§ Goal of the exercise: Return exactly the span of lines in the following data that opens with the line containing "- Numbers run" and closes with the line containing "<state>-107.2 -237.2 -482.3". Include nothing else.

- Opening Delimiter -

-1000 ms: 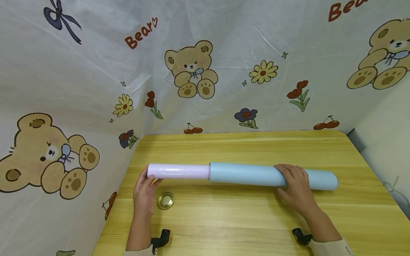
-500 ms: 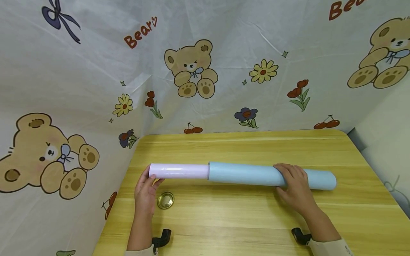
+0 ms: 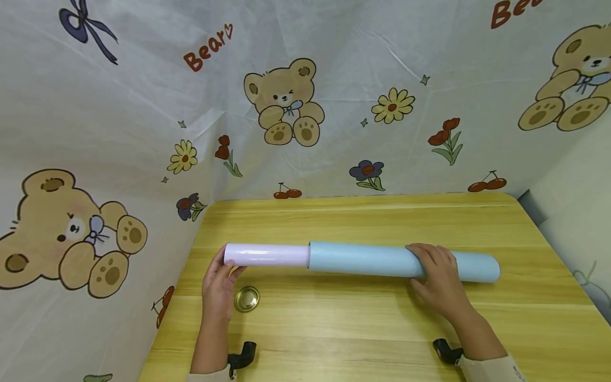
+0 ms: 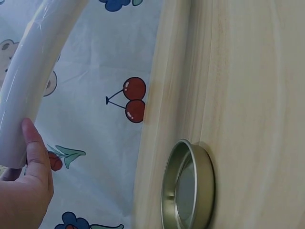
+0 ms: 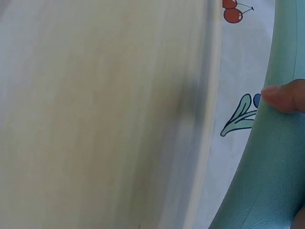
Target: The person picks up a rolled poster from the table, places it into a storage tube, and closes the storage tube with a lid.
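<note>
A glossy pale-lilac roll runs sideways above the table, its right part hidden inside a wider light-blue tube. My left hand grips the lilac roll's left end, thumb in front; the left wrist view shows the thumb against its shiny surface. Over the right half of the blue tube, my right hand is curled with its fingers across the top. In the right wrist view the thumb presses the tube's textured side. Just below the left hand, a round gold-coloured metal lid lies on the table.
The wooden table has a rounded far edge. A white cloth printed with bears and flowers hangs behind it and along the left. A thin cable shows beyond the right edge. Black mounts sit at both wrists.
My left hand has moved slightly right with the lilac roll, and a shorter length shows outside the blue tube. The right hand and tube have shifted a touch left. The lid stays put.
</note>
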`<state>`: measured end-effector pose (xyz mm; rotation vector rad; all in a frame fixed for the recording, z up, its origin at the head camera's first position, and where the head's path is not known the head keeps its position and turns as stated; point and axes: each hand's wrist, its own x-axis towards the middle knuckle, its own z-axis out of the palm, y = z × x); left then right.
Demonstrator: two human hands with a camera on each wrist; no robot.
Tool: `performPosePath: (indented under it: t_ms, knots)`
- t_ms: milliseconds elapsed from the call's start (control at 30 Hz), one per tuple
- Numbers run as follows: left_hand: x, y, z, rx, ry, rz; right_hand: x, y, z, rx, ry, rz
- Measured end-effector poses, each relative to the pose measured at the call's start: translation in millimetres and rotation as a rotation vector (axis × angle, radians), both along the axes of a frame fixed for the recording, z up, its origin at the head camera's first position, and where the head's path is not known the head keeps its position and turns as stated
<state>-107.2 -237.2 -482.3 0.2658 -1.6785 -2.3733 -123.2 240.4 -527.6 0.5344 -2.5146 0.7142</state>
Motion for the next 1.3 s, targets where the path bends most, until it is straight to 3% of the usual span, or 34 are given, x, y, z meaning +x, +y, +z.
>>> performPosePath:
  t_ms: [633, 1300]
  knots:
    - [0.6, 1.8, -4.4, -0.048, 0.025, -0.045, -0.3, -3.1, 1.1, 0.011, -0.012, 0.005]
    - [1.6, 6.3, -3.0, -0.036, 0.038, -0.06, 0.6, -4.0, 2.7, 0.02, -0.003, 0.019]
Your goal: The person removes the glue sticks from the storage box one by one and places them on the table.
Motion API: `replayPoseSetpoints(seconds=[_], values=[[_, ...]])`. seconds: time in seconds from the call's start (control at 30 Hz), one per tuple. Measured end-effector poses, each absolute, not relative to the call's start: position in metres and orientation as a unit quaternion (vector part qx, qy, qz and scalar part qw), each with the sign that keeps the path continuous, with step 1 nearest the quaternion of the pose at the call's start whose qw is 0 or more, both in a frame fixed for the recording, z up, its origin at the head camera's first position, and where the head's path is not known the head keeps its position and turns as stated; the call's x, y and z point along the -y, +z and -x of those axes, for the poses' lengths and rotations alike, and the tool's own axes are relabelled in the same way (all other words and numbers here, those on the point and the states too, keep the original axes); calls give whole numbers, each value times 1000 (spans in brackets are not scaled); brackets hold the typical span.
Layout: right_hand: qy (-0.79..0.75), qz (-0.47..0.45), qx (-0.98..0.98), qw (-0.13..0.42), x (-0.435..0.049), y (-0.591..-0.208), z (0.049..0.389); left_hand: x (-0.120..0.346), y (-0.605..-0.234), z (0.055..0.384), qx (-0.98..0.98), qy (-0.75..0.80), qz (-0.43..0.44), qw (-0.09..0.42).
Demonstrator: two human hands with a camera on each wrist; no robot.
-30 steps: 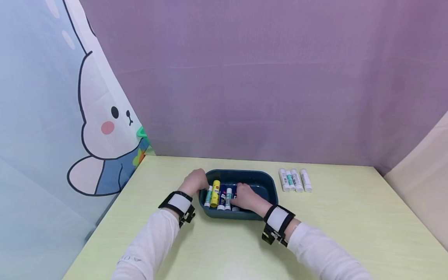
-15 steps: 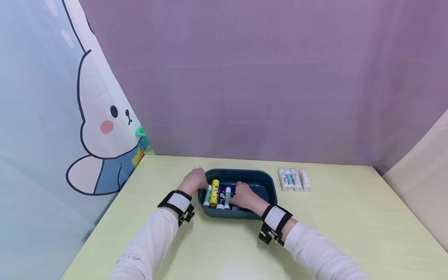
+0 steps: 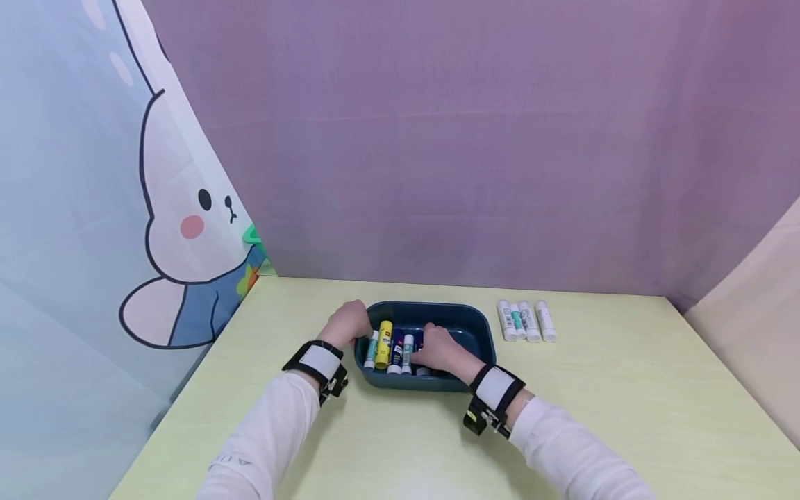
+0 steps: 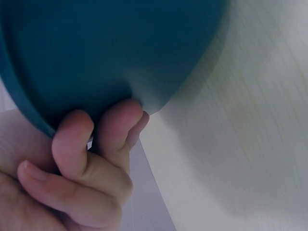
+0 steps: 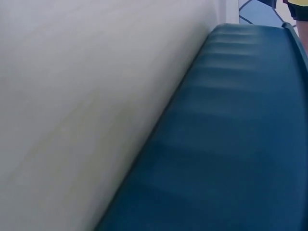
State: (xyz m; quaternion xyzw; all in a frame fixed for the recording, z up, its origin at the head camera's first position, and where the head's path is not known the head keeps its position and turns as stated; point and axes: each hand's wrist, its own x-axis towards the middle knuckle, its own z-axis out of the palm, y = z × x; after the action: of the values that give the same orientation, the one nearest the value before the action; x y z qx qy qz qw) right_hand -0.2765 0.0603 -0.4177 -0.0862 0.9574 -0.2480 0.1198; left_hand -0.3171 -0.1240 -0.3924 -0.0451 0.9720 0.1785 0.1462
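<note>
A dark blue-green plastic bin (image 3: 450, 316) stands on the table, with several glue sticks lying side by side in its left half. From the left they are a white-and-teal glue stick (image 3: 371, 349), a yellow glue stick (image 3: 384, 345), a dark blue one (image 3: 396, 351) and another white-and-teal one (image 3: 407, 354). At the bin's left end my left hand (image 3: 351, 323) grips the rim; the left wrist view shows curled fingers (image 4: 72, 139) against its outer wall. Inside the bin, my right hand (image 3: 440, 351) pinches a dark blue glue stick (image 3: 422, 371), mostly hidden beneath the fingers. The right wrist view shows only the bin's outer side.
Several white glue sticks (image 3: 528, 321) lie in a row on the pale table (image 3: 612, 389), right of the bin. A purple cloth (image 3: 469, 139) hangs behind the table, and a rabbit-print cloth (image 3: 181, 229) hangs at the left.
</note>
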Motion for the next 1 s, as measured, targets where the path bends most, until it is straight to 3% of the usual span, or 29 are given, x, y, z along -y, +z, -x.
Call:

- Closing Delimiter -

§ Answer section:
- Numbers run as follows: left_hand: x, y, z, rx, ry, rz; right_hand: x, y, z, rx, ry, rz
- Measured end-effector poses, each relative to the pose measured at the call's start: translation in millimetres and rotation as a rotation vector (axis × angle, radians), both along the axes of a frame fixed for the recording, z up, its origin at the head camera's first position, and where the head's path is not known the head keeps its position and turns as stated
<state>-107.2 -237.2 -482.3 0.2658 -1.6785 -2.3733 -123.2 240.4 -527.6 0.5344 -2.5146 0.7142</state>

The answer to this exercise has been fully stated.